Reproduce the entire listing below exactly.
++++ Recorded information
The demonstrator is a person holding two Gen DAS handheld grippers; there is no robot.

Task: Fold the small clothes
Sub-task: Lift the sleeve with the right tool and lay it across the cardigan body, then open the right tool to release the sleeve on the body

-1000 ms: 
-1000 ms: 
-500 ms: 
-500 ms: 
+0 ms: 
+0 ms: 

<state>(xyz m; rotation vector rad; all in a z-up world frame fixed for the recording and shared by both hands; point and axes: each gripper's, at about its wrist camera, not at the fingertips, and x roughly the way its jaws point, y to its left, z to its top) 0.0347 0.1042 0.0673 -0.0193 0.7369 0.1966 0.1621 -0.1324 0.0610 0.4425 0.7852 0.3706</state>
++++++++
→ Task solution:
The demonstrator is a person holding two Gen DAS handheld grippers; there is no robot.

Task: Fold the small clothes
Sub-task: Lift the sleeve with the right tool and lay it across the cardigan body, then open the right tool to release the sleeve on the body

-1000 ms: 
-1000 ms: 
-500 ms: 
-500 ms: 
+0 ms: 
+0 ms: 

<state>(xyz m; rotation vector rad; all in a z-up world frame fixed for the recording and shared by both hands; point and axes: each gripper's, at about its wrist camera, not at the fingertips, and x roughly the way its jaws point, y to its left, z to its top) 0.0347 0.1042 0.0673 -0.0193 0.7369 0.1966 0.1621 -0.1324 0.0610 0.4425 0.7852 0.3706</state>

Nothing more remains to be done for this exercise.